WHAT NEEDS TO BE DONE:
The response should consist of every line below, unchanged.

DATA BLOCK:
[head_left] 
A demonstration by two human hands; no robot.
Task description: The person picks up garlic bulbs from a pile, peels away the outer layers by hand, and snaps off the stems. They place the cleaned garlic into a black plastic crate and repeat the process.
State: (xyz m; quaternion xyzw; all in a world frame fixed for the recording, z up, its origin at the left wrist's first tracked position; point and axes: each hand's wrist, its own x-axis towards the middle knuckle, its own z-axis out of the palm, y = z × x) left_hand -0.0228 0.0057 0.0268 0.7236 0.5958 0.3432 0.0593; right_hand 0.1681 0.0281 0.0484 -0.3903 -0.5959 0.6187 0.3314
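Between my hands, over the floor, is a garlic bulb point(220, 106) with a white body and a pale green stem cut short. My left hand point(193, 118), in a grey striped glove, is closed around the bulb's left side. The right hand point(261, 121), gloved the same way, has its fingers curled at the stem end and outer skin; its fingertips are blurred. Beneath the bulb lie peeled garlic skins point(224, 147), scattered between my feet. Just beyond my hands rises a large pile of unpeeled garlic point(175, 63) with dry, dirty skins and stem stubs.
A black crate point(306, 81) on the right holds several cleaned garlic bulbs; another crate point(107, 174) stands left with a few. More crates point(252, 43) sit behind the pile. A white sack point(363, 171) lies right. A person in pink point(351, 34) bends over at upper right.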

THE COMPLETED TASK:
[head_left] 
A demonstration by two human hands; no robot.
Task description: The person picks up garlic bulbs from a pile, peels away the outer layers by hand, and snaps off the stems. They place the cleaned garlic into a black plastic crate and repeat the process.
State: (xyz m; quaternion xyzw; all in a world frame fixed for the recording, z up, its origin at the left wrist's first tracked position; point and axes: each hand's wrist, its own x-axis towards the middle knuckle, its own z-axis out of the palm, y = z × x) left_hand -0.0228 0.0057 0.0268 0.7236 0.5958 0.3432 0.0593; right_hand 0.1681 0.0281 0.0484 -0.3903 -0.5959 0.6187 0.3314
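Between my hands, over the floor, is a garlic bulb point(220, 106) with a white body and a pale green stem cut short. My left hand point(193, 118), in a grey striped glove, is closed around the bulb's left side. The right hand point(261, 121), gloved the same way, has its fingers curled at the stem end and outer skin; its fingertips are blurred. Beneath the bulb lie peeled garlic skins point(224, 147), scattered between my feet. Just beyond my hands rises a large pile of unpeeled garlic point(175, 63) with dry, dirty skins and stem stubs.
A black crate point(306, 81) on the right holds several cleaned garlic bulbs; another crate point(107, 174) stands left with a few. More crates point(252, 43) sit behind the pile. A white sack point(363, 171) lies right. A person in pink point(351, 34) bends over at upper right.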

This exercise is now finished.